Wenig später folgt die zweite Kammerspiel-Uraufführung dieses Abends: Felix Rothenhäusler hat Enis Macis „Wunde R“ inszeniert. Diesmal werden an die 15 Zuschauer in die Kammer 3 geführt, wo sie sich um ein kreisrundes Spielfeld frei bewegen können (und so dem tristen Gefühl abmontierter Sitzreihen entgehen). Zeynep Bozbay, Eva Löbau, Vincent Redetzki und Julia Windischbauer sitzen um einen Glastisch voll glitzernder Gelatine-Kuchen, die im Laufe der Vorstellung zu flüssigem Batz schmelzen werden wie auch die Fassade der Figuren zunehmend in sich zusammenfällt.

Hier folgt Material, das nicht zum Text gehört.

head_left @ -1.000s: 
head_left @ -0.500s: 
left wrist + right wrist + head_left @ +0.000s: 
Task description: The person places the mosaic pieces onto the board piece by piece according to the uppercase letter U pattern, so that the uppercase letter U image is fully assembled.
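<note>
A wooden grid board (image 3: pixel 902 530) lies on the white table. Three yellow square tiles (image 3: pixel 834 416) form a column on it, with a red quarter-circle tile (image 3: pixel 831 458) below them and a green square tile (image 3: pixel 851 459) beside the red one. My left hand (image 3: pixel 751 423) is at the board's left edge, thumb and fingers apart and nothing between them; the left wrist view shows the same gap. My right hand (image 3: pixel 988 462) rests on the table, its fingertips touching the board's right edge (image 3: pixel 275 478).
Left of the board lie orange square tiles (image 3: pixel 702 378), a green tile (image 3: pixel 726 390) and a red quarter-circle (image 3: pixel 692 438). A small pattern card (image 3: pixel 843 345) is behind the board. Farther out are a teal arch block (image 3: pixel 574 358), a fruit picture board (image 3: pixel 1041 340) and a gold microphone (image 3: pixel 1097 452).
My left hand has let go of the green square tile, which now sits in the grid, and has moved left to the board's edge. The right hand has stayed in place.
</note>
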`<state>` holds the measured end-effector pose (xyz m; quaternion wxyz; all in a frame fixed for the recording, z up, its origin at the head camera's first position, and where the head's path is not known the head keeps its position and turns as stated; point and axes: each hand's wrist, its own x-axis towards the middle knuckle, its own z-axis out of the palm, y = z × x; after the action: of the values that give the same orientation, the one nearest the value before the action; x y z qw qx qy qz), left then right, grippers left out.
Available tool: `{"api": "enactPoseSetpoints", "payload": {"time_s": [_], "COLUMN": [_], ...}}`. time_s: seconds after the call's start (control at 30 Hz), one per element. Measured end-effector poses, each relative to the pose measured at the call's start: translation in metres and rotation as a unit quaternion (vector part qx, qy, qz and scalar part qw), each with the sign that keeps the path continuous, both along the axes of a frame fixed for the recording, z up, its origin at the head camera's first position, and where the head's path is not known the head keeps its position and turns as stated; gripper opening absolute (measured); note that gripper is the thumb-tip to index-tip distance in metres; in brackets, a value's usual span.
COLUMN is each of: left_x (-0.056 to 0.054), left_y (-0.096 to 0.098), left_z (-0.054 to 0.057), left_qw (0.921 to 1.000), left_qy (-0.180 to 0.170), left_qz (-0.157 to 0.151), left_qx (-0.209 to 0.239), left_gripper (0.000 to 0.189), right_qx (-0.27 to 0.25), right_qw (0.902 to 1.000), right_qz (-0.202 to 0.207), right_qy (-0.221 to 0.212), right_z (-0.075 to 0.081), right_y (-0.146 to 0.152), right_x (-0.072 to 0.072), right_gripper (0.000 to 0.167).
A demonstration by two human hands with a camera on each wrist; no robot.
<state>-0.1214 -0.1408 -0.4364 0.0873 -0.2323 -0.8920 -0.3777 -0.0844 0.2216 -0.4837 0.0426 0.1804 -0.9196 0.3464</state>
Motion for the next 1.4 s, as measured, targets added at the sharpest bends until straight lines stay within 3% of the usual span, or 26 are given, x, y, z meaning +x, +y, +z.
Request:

Rothenhäusler platziert (wie er das im übrigen auch vor Corona schon gerne gemacht hat) sein Ensemble statisch auf feste Positionen und lässt Macis Texte mit verfremdeten Stimmen sprechen. Um Körperkult geht es da, um Training und das „Dünngewordensein“, das brutale Maßnahmen erfordert und „kein singuläres Ereignis“ ist, das im Urlaub pausieren kann. Schließlich: „Es ist jederzeit wieder rückgängig zu machen.“

Den Text muss man trotz einiger präziser Beobachtungen und skurriler Assoziationen doch eher belanglos nennen, da helfen auch zusammenhangslos eingeschobene Verweise auf Flüchtlinge oder auf Frauenbiographien und gescheiterte Emanzipationsversuche (wie Maci sie gerne in ihre Texte verwebt) wenig. Das ersehnte Wunder bleibt aus, es bleibt die Wunde.